PROVIDED MATERIAL START
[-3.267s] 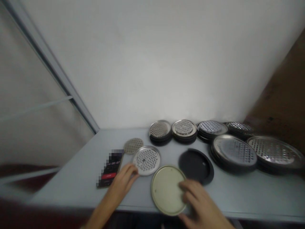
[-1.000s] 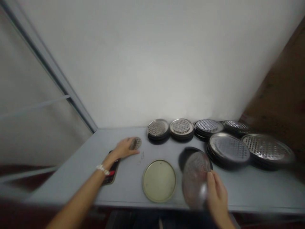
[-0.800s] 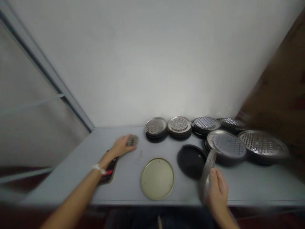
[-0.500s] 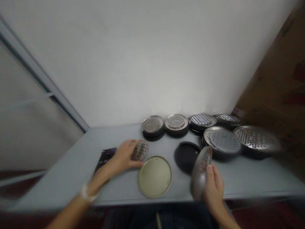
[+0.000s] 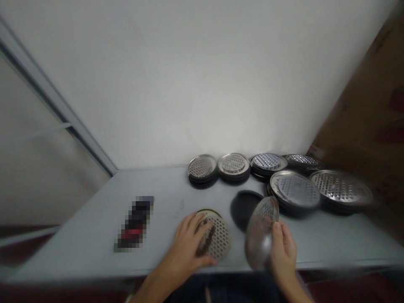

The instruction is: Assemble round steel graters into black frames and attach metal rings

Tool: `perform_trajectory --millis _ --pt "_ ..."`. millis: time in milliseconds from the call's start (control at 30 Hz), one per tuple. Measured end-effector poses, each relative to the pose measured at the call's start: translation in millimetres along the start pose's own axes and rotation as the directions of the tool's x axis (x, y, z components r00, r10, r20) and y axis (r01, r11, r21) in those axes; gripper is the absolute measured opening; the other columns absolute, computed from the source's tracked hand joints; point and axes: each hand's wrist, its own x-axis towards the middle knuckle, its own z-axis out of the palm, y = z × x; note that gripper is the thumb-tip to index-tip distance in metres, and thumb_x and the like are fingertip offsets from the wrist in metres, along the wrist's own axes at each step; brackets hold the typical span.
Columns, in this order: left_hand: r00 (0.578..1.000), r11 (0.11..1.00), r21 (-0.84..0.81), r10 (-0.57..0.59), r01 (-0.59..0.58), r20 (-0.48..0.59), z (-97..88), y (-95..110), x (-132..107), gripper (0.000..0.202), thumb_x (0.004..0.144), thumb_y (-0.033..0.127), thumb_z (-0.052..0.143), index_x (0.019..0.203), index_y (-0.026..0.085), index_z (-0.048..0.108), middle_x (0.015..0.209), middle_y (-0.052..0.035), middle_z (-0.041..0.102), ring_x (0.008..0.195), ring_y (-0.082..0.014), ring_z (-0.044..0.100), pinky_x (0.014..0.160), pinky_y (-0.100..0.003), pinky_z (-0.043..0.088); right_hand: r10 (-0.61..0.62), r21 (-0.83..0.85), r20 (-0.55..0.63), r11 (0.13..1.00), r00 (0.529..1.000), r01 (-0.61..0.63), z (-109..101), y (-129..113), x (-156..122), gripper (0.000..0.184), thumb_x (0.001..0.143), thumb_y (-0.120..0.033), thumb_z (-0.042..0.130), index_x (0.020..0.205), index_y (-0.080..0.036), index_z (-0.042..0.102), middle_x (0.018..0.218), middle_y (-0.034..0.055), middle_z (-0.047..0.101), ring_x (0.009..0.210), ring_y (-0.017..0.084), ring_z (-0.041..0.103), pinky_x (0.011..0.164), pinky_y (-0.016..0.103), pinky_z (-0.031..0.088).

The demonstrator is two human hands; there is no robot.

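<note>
My left hand (image 5: pixel 186 244) rests over a small perforated metal disc (image 5: pixel 216 235), which lies on a cream-coloured round metal lid (image 5: pixel 205 211) and hides most of it. My right hand (image 5: pixel 284 248) grips a larger perforated steel disc (image 5: pixel 260 233) by its rim, tilted nearly on edge above the table. Just behind that disc lies a round black lid (image 5: pixel 243 208), partly hidden by it.
Several stacks of perforated steel discs (image 5: pixel 202 167) stand along the wall, with larger stacks (image 5: pixel 295 190) at the right. A phone (image 5: pixel 134 223) lies face up on the grey table (image 5: pixel 94 244). Brown cardboard (image 5: pixel 356 105) stands at the right.
My left hand has carried the small disc from the table's back left onto the cream lid. The phone is no longer covered by my arm. My right hand keeps its disc tilted.
</note>
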Motion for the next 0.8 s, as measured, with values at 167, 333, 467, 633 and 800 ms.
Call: perform_trajectory --millis 167,333,467,633,800 --pt "0.994 0.996 0.055 -0.059 0.064 -0.095 0.2 -6 -17 0.058 0.084 0.05 0.074 0.138 0.035 0.06 0.149 -0.0112 0.053 0.142 -0.0405 0.038 0.112 -0.064 0.038 -0.003 -0.028 0.0 1.0 1.0 0.003 1 -6 0 0.049 0.093 -0.067 0.051 0.089 -0.019 0.062 0.077 -0.0006 0.06 0.073 0.018 0.055 0.068 0.028 0.045" --pt "0.991 0.994 0.059 -0.086 0.092 -0.104 2.4 -8 -21 0.05 0.088 0.047 0.07 0.135 0.031 0.063 0.149 -0.0119 0.053 0.141 -0.0389 0.041 0.113 -0.061 0.041 -0.001 -0.037 -0.012 0.999 1.0 0.0 1 -5 0 0.051 0.093 -0.067 0.052 0.095 -0.018 0.064 0.082 0.002 0.065 0.077 0.02 0.058 0.072 0.03 0.047" --pt "0.981 0.995 0.037 -0.088 0.095 -0.173 1.1 -4 -21 0.054 0.089 0.039 0.07 0.14 0.027 0.057 0.148 -0.0125 0.054 0.139 -0.0343 0.046 0.114 -0.054 0.043 -0.007 -0.042 0.006 0.999 1.0 0.007 1 -2 1 0.052 0.092 -0.068 0.052 0.096 -0.017 0.064 0.085 0.0028 0.067 0.08 0.02 0.06 0.075 0.03 0.048" --pt "0.961 0.994 -0.007 -0.106 0.108 -0.255 0.5 -7 -24 0.071 0.087 0.036 0.072 0.15 0.022 0.042 0.147 -0.0139 0.054 0.136 -0.0309 0.05 0.115 -0.05 0.043 -0.001 -0.039 0.001 0.999 1.0 0.001 1 -1 1 0.053 0.091 -0.069 0.053 0.094 -0.017 0.064 0.083 0.0023 0.066 0.08 0.021 0.06 0.076 0.031 0.048" --pt "0.933 0.989 -0.103 -0.139 0.11 -0.333 -5.7 -8 -32 0.072 0.083 0.049 0.075 0.145 0.024 0.048 0.141 -0.0136 0.058 0.131 -0.0345 0.053 0.11 -0.051 0.046 -0.052 -0.097 0.031 0.994 0.998 0.055 3 -5 -1 0.049 0.093 -0.065 0.052 0.096 -0.018 0.063 0.082 0.0025 0.066 0.079 0.021 0.061 0.074 0.03 0.049"
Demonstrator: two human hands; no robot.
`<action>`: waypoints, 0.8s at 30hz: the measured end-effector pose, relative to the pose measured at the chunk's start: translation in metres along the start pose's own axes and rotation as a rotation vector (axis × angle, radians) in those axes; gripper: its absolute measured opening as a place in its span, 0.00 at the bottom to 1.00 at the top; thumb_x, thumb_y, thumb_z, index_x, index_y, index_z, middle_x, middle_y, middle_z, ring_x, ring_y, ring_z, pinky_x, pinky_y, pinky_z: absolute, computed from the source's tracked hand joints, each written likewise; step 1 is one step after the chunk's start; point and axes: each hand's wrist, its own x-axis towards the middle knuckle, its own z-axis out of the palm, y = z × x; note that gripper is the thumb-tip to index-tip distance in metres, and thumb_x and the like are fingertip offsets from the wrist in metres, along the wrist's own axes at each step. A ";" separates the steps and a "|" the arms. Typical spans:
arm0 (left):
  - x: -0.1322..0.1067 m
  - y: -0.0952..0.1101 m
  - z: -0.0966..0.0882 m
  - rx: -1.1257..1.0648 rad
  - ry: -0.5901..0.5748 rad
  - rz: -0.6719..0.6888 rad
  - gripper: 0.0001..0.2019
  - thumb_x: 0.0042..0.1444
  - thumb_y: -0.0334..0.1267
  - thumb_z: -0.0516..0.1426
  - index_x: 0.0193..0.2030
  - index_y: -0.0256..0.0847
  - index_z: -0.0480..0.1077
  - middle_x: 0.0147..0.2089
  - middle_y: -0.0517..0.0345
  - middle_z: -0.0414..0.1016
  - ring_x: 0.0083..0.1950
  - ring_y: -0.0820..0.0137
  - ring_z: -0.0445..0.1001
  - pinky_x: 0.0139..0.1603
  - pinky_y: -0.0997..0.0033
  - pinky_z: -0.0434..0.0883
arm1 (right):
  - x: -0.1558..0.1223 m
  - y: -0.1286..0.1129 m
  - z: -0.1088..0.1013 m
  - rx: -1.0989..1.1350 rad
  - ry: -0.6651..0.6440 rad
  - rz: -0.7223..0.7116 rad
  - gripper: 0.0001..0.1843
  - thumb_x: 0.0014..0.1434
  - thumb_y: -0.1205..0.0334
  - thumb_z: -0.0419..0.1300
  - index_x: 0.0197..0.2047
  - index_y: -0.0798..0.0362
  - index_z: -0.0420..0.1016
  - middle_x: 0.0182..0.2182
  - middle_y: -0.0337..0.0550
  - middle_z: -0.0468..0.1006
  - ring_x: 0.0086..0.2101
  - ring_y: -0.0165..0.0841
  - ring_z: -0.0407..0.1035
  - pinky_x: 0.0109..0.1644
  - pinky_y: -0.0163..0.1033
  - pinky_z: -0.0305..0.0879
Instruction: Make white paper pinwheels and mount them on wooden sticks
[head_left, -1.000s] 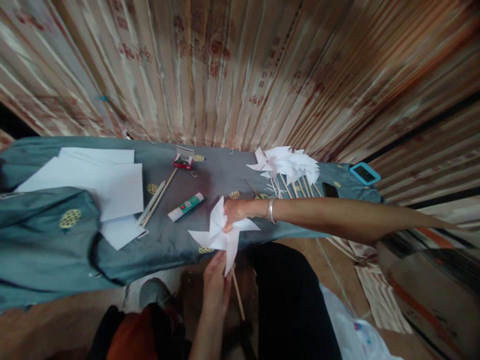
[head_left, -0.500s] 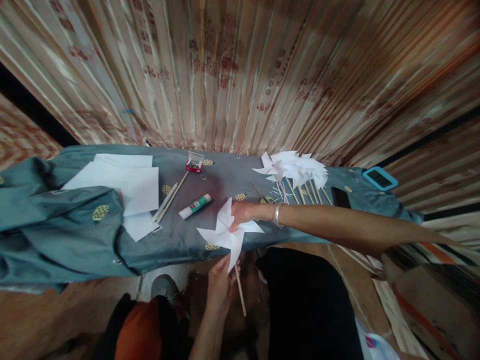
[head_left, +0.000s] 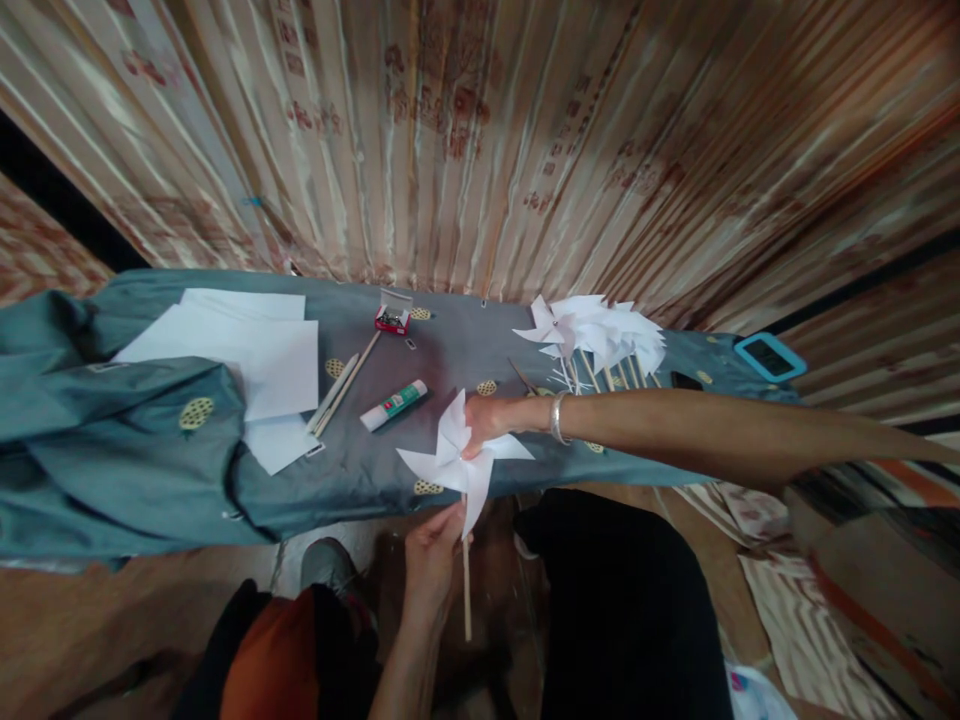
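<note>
A white paper pinwheel (head_left: 431,468) on a wooden stick (head_left: 467,595) is held at the table's front edge. My left hand (head_left: 433,560) is closed around the upper part of the stick, just below the paper blades. Above it, my right hand (head_left: 491,420), with a silver bangle at the wrist, grips the pinwheel with its thumb on the centre. The other right fingers are hidden behind the paper. Just left of the pinwheel lies a glue stick (head_left: 394,404). Past my right wrist rests a row of finished-looking pinwheels (head_left: 619,335) on sticks.
White paper sheets (head_left: 277,370) lie at left on the grey tablecloth (head_left: 457,340). An open red box of small metal pieces (head_left: 392,318), thin sticks (head_left: 349,385), scissors (head_left: 523,375), a dark phone (head_left: 685,381) and a blue-framed device (head_left: 770,357) are also there. A curtain (head_left: 450,150) hangs behind.
The pinwheel's stick has swung from a slant to nearly upright, its lower end moving left. My left hand has shifted slightly left; my right hand keeps its hold at the centre.
</note>
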 end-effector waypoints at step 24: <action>0.005 -0.033 0.009 0.000 -0.004 0.059 0.10 0.36 0.37 0.66 0.29 0.37 0.82 0.23 0.56 0.78 0.25 0.70 0.70 0.30 0.71 0.67 | 0.002 -0.001 0.000 0.104 0.007 0.010 0.11 0.44 0.68 0.71 0.33 0.61 0.79 0.33 0.43 0.80 0.33 0.34 0.71 0.36 0.33 0.64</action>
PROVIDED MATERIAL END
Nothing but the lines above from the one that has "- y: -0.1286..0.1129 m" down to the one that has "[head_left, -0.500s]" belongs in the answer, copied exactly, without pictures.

  - y: -0.1286..0.1129 m
  - z: -0.1088..0.1013 m
  - rx: -1.0989..1.1350 rad
  - ry: -0.6651..0.6440 rad
  - rz: -0.7223..0.7116 rad
  - gripper: 0.0001..0.1843
  - thumb_x: 0.0014..0.1434
  - thumb_y: -0.1205..0.0334
  - thumb_z: -0.0419..0.1300
  - index_x: 0.0197..0.2047
  - index_y: -0.0798..0.0362
  - index_z: -0.0420..0.1016
  - middle_x: 0.0182..0.2182
  - middle_y: -0.0337..0.0550
  - middle_z: -0.0468..0.1006
  - ring_x: 0.0086..0.2101
  - ring_y: -0.0165..0.0841
  - ring_z: -0.0407..0.1035
  - pinky_x: 0.0109..0.1644
  - pinky_y: -0.0163..0.1033
  - pinky_z: -0.0305..0.0879
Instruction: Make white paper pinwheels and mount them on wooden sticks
[head_left, -1.000s] 
[head_left, -0.500s] 

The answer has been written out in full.